How to complete this task: Your task is to filter the data below down to the lines holding "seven".

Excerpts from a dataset
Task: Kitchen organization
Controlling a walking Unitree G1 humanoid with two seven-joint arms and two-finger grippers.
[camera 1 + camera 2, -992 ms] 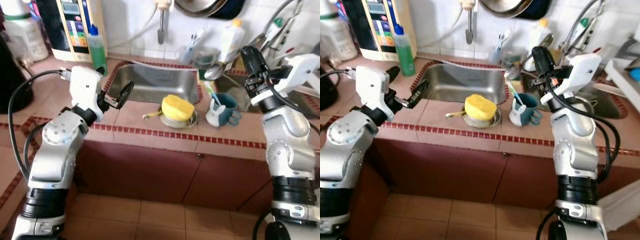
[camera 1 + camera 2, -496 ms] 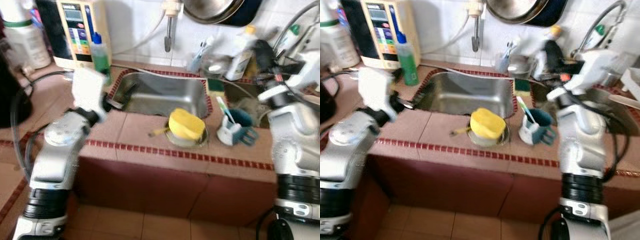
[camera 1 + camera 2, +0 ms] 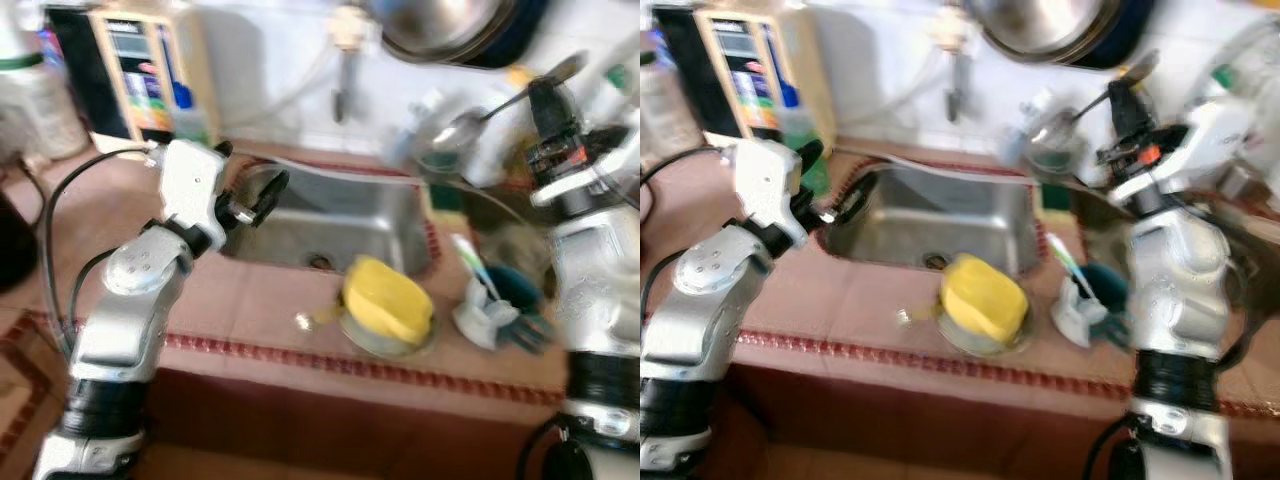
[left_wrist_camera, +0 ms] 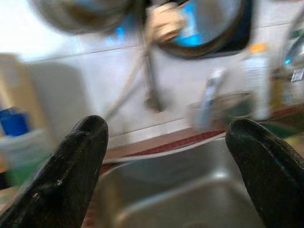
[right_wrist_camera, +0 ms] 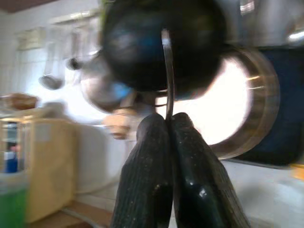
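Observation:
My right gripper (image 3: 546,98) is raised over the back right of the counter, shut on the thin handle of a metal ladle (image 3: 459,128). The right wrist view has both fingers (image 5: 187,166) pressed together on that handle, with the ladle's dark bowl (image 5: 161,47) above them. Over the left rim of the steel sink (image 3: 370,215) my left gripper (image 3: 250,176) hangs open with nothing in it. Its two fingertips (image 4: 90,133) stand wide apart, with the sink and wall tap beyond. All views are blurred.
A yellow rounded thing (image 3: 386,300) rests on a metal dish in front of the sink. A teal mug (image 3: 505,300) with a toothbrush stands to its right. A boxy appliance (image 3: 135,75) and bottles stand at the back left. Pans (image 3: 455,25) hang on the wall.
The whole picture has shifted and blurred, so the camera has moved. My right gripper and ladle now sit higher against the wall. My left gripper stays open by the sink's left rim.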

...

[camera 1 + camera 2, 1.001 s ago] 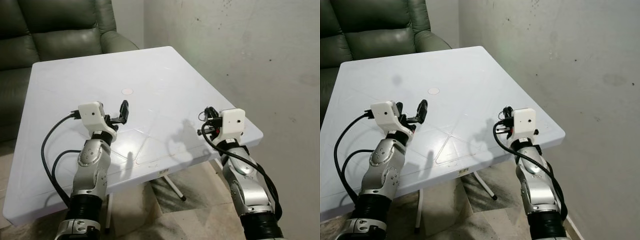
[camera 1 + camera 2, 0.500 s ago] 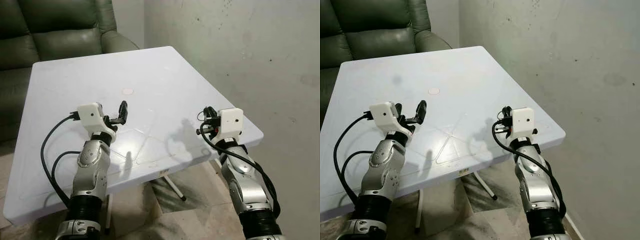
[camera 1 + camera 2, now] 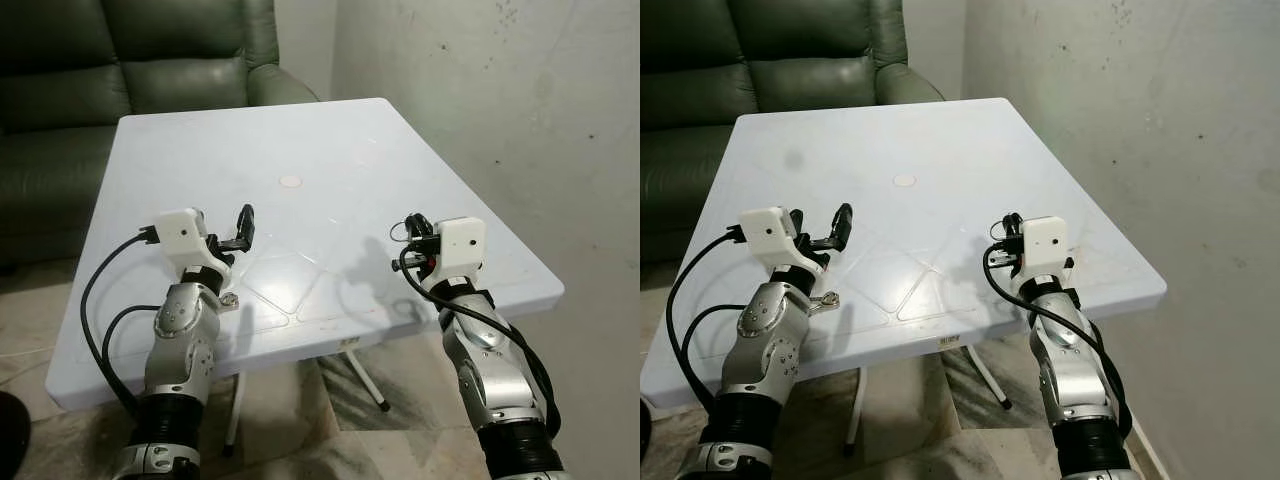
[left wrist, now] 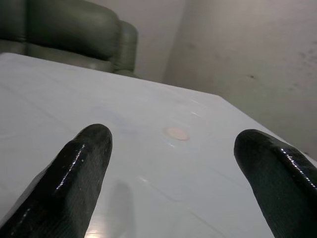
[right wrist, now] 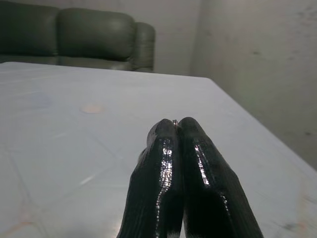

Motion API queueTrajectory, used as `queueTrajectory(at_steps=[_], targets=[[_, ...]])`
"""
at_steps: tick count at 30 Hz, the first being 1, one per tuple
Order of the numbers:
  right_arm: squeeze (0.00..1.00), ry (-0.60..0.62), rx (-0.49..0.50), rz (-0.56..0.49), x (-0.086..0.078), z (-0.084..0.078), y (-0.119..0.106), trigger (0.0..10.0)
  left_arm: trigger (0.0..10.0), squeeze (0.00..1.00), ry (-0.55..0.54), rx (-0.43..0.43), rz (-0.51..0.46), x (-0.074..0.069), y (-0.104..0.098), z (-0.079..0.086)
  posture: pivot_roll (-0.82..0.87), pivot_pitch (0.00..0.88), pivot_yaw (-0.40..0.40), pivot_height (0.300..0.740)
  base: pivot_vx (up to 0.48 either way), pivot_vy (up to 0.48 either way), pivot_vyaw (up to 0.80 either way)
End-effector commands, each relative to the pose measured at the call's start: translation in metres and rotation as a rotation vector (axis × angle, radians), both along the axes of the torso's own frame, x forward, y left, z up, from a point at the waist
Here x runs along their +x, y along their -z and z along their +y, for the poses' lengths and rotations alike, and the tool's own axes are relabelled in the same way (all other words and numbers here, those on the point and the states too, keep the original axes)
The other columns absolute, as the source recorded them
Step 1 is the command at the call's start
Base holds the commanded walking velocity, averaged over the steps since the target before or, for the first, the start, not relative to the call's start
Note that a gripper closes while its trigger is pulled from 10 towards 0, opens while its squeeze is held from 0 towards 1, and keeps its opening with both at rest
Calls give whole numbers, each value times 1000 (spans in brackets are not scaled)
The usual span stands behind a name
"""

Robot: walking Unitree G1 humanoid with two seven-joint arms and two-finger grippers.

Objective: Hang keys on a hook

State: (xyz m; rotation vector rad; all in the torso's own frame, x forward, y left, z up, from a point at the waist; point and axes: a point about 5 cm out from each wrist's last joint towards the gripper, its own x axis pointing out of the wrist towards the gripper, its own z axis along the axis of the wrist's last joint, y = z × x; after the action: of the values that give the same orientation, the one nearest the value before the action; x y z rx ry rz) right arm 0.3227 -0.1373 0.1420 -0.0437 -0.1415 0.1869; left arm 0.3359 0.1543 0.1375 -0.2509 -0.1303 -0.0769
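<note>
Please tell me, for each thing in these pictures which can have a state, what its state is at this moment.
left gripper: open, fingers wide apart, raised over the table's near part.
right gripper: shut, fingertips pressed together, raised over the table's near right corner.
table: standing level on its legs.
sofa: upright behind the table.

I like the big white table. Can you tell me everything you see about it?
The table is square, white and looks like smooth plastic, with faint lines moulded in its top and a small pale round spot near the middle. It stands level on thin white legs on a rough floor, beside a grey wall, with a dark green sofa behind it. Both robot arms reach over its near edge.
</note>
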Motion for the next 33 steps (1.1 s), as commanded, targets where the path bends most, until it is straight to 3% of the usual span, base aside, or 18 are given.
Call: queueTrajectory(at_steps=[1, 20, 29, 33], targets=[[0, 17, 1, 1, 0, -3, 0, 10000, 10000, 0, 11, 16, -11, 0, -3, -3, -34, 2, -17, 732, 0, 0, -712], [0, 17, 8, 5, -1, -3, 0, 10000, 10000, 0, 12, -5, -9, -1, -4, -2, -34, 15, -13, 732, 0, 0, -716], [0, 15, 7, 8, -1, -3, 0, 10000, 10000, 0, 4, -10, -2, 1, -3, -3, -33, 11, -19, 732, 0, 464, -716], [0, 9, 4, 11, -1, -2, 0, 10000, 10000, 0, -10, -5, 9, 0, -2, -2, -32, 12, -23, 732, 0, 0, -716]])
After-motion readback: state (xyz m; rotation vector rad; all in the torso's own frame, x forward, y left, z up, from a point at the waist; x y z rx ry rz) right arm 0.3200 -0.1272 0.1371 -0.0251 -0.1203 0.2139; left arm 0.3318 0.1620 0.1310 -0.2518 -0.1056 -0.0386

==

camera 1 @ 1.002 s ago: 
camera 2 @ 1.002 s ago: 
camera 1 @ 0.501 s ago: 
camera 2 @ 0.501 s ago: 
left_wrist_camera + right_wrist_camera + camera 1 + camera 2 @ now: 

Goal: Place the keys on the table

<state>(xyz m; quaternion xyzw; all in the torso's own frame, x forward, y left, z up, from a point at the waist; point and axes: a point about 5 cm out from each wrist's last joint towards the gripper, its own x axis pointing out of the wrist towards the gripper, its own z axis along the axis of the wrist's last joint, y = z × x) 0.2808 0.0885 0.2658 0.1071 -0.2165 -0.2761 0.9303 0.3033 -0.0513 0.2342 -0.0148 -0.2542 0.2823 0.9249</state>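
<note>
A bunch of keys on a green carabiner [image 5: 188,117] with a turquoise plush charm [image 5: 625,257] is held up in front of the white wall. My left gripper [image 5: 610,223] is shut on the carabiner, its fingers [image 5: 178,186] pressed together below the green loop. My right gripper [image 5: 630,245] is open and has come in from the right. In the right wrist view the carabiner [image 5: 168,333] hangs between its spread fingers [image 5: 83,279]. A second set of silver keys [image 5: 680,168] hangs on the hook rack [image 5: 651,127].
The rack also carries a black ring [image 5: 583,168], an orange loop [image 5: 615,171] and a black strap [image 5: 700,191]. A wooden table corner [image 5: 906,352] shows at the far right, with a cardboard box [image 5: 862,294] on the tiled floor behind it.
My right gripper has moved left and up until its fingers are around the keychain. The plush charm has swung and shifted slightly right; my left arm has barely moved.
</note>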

Completed exercise:
Controlling a walking Unitree G1 humanoid with two seven-joint arms and two-finger grippers.
Robot: walking Unitree G1 humanoid with two seven-joint arms and two-finger grippers.

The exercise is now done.